In February, I launched Together for Children and Young People, the NHS-led CAMHS service change and development programme. The Welsh Government supports this initiative and has asked Professor Dame Sue Bailey, chair of the Academy of Medical Royal Colleges, to provide advice and support.

There has been more than a 100% increase in the number of referrals to specialist CAMHS over the last four years, but a third of children referred have no mental illness, and a further third have low-level difficulties which do not reach the threshold for treatment by specialist services. Together for Children and Young People is designed to ensure CAMHS is able to properly support those children and young people with serious mental health problems who need specialist CAMHS care and develop appropriate referral systems for those children with less serious problems.

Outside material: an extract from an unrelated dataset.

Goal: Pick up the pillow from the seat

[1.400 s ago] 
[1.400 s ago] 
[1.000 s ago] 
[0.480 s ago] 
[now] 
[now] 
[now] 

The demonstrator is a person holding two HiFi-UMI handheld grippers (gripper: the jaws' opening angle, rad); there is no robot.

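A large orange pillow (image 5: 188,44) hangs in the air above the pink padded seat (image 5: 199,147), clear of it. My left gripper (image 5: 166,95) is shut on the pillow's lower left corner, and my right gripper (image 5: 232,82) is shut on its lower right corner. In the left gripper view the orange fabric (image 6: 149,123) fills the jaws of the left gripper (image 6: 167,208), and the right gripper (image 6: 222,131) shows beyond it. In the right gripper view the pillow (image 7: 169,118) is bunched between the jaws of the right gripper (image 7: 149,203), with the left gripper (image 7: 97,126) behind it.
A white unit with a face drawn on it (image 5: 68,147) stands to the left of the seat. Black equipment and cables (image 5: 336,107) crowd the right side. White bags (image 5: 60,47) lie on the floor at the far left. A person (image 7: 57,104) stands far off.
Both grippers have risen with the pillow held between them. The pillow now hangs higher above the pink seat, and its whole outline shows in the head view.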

I also announced an additional £5.5m for older people’s mental healthcare from this year onwards, which includes:

  • £240,000 for dementia link nurses; 
  • £800,000 for 32 new primary care support workers to provide face-to-face support and information to patients and their families; 
  • £4.05m for services to improve older people’s care in hospitals and develop psychiatric liaison services;
  • £500,000 for occupational therapy support in older people’s mental health units to improve daily activities and quality of care. This is in direct response to the findings from the unannounced spot checks of mental health wards.

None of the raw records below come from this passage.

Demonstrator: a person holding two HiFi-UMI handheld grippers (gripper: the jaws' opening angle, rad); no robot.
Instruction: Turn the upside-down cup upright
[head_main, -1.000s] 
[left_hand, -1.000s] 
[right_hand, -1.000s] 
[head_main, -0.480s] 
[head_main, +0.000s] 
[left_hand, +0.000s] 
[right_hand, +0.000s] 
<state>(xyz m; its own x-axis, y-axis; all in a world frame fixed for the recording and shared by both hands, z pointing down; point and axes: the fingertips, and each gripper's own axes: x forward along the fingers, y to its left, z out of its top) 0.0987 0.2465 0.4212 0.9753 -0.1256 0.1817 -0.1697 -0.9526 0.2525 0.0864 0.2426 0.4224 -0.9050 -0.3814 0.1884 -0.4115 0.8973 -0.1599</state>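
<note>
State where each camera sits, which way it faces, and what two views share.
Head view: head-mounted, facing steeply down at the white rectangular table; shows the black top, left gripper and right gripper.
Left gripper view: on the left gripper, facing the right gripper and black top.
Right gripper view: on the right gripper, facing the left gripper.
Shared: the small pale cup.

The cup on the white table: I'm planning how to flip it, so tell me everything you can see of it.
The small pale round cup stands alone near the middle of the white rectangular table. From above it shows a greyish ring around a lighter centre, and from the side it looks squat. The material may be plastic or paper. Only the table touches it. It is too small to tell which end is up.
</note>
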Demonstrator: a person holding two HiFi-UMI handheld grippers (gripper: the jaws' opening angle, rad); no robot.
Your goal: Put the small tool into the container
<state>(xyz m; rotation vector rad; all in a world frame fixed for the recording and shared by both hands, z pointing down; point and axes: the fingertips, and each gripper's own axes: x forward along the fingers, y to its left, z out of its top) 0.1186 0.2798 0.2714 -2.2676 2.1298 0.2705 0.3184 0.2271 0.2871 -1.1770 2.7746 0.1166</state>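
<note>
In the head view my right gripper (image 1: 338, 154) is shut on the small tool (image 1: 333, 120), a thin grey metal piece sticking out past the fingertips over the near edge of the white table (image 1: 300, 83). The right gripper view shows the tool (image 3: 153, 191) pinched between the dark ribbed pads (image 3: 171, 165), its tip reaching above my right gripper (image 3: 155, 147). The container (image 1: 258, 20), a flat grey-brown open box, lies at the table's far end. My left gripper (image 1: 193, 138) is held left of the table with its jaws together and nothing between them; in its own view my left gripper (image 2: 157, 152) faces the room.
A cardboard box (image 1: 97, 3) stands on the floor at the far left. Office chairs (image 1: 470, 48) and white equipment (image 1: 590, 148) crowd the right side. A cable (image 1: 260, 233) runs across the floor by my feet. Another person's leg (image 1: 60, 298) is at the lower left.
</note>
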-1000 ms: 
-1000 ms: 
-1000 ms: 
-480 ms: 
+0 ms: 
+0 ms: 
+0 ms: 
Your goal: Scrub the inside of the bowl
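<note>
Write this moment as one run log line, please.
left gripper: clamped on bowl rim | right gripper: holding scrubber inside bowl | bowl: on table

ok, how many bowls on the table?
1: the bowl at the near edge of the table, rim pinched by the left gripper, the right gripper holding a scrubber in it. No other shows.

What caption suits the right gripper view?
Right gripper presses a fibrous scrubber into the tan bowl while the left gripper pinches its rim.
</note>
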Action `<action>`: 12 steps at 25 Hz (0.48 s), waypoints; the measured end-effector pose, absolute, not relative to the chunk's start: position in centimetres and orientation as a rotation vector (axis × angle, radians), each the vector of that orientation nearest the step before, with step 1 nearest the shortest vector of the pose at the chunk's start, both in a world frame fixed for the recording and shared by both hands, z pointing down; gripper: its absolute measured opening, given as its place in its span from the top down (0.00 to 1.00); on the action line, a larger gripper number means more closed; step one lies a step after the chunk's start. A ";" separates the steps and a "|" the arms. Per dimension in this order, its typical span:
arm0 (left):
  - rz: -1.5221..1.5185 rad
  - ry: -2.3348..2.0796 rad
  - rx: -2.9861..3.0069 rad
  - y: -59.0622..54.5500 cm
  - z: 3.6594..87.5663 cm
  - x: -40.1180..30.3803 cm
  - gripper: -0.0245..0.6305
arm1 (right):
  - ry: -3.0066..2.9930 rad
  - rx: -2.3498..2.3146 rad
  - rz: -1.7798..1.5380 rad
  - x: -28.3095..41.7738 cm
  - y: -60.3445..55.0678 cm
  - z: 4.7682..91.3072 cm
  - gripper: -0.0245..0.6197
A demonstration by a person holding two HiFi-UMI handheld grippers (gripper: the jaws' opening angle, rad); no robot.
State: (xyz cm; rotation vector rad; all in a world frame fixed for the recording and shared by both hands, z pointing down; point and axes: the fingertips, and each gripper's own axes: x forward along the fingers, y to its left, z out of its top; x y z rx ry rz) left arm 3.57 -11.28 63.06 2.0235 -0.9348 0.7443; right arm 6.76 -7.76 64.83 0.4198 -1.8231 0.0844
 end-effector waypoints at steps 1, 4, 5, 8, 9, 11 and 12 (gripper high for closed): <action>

We have invested a further £1.9m to support adult talking treatments and £1.5m to improve care and outcomes for women with perinatal illnesses, their babies and families. This will be used to develop community-based services and will form an important part of the Welsh Government’s early years approach, which is linked to the tackling poverty agenda.  

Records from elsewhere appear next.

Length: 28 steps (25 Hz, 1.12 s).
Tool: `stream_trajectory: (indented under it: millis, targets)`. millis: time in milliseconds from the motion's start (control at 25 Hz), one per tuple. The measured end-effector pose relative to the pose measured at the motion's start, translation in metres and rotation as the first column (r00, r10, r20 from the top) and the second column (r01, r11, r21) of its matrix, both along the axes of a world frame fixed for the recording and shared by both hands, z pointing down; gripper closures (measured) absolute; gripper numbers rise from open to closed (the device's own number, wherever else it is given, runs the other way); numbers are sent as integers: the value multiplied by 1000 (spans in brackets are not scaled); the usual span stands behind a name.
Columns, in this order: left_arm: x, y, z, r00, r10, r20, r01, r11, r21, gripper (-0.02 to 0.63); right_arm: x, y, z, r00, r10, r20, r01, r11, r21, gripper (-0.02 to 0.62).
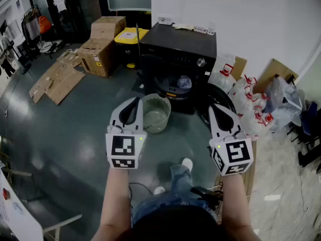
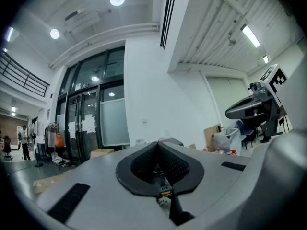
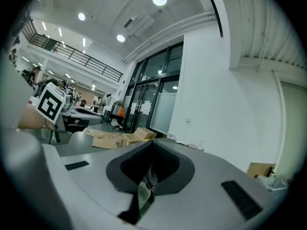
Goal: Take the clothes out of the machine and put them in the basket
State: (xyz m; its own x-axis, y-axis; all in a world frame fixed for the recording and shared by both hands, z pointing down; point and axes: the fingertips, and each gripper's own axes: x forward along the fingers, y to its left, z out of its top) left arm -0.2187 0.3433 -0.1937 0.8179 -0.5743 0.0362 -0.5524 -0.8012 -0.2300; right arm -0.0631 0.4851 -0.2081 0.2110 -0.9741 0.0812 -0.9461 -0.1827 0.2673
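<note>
Two hand-held grippers are held level, side by side, above the grey floor. The left gripper is seen with its jaws closed together and nothing between them; the right gripper is likewise closed and empty. A black front-loading washing machine is set at the floor's far edge, against the white wall. Blue and white clothes are seen inside its round opening. A pale round plastic basket is placed on the floor just in front of the machine, between the two grippers.
</note>
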Motion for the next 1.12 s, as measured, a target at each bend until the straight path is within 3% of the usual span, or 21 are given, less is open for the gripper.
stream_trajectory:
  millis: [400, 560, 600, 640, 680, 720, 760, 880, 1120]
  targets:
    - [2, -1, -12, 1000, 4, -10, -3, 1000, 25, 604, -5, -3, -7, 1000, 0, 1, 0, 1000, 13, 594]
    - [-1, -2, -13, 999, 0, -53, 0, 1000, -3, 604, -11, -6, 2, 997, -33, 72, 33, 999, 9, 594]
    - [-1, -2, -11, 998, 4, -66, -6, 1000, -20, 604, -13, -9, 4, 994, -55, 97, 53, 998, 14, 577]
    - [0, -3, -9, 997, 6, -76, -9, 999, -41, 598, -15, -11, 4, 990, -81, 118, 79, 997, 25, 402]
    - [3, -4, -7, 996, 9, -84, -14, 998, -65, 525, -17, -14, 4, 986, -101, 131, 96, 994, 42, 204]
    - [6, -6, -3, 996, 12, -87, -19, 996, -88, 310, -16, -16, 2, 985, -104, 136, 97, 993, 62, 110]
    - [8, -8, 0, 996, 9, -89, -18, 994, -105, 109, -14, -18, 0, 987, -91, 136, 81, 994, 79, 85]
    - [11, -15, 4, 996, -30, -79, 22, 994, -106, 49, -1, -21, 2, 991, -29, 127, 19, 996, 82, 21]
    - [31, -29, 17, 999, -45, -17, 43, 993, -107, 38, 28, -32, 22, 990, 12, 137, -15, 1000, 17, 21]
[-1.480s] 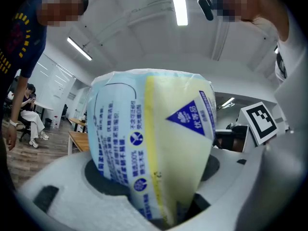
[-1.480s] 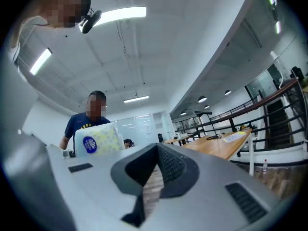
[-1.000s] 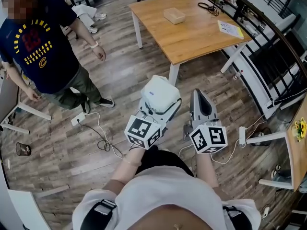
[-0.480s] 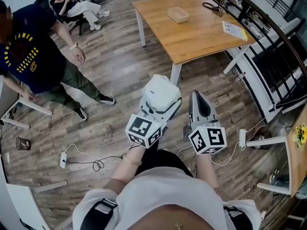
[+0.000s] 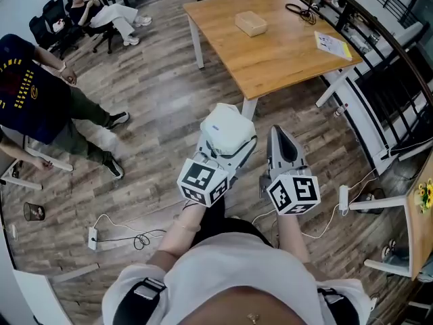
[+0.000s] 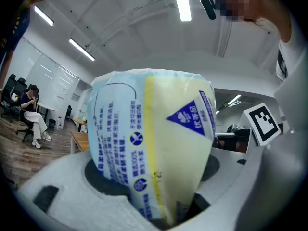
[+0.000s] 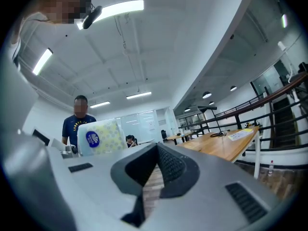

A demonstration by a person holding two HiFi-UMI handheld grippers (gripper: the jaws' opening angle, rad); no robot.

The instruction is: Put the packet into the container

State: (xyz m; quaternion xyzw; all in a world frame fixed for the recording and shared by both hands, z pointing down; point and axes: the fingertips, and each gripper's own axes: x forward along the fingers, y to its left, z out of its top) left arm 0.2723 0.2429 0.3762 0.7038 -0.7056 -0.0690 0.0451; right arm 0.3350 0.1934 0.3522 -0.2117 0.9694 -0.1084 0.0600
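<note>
My left gripper [image 5: 226, 143] is shut on a puffy white and pale-blue packet [image 5: 227, 127], held level over the wood floor. In the left gripper view the packet [image 6: 154, 143], with blue print and a yellow stripe, fills the space between the jaws. My right gripper [image 5: 277, 131] is beside it, shut, with nothing in it; its tips meet in the right gripper view [image 7: 156, 150], where the packet [image 7: 98, 136] shows at the left. A small tan box, the container [image 5: 251, 24], sits on the wooden table [image 5: 284, 59] ahead.
A person in a dark T-shirt [image 5: 27, 90] stands at the left, and another sits on a chair [image 5: 101, 12] farther back. A power strip and cables [image 5: 115, 232] lie on the floor. A yellow-edged sheet [image 5: 329, 42] and a black cable [image 5: 298, 10] are on the table. A black railing [image 5: 396, 73] runs along the right.
Both grippers have moved forward toward the table with the packet still held. The standing person has walked off to the left, and more of the floor cable now shows.
</note>
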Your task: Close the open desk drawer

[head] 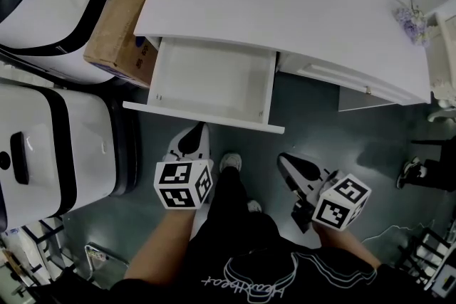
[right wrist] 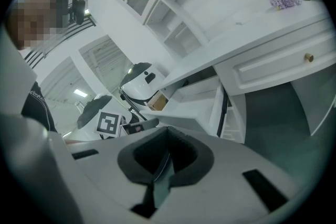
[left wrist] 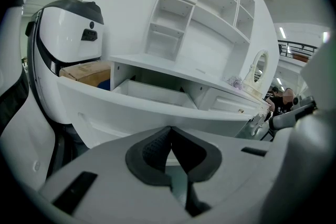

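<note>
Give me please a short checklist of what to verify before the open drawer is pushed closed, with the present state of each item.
1. Drawer empty, nothing sticking up over its walls: ok.
2. Left gripper in front of the drawer's front panel, pointing at it: ok.
3. Left fingers together and holding nothing, good for a flat push: ok.
4. Right gripper out of the drawer's path: ok, it is off to the right and shut.
5. Cardboard box clear of the drawer: ok, it lies outside, to the left of the desk.
6. Space behind the drawer free: cannot tell, hidden under the desk top.
</note>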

A further £3m has been given to voluntary organisations to deliver mental health projects across Wales over the next three years. These organisations play a key role in supporting people with mental health problems, and the projects will provide services which will complement those delivered by the Welsh NHS and other public services.

The Welsh Government is also continuing to fund the Time to Change Wales campaign. The second phase of the campaign will raise awareness, break down myths and stereotypes, and challenge stigma and discrimination across Wales.

We are working on the development of the second Together for Mental Health delivery plan, which will cover 2016-19. The priorities, which will be subject to a public consultation, are being developed in partnership with service users, carers and stakeholders. And, for the first time, they will be mapped against the goals in the Wellbeing of the Future Generations (Wales) Act 2015.  

We are also developing a core mental health data set.  The first stage of this work, which is being jointly developed with Public Health Wales, has been piloted and it will now be tested through a phased roll-out across all health boards. We are also proud to have developed a service user perspective set of outcomes, working with service users across Wales.

We have made significant progress in improving services, care and the support available for people experiencing mental ill health in Wales over the course of the Assembly. As we develop the next Together for Mental Health delivery plan, mental health and improving outcomes for the one in four of us affected by mental ill health will continue to be a key priority for this Welsh Government.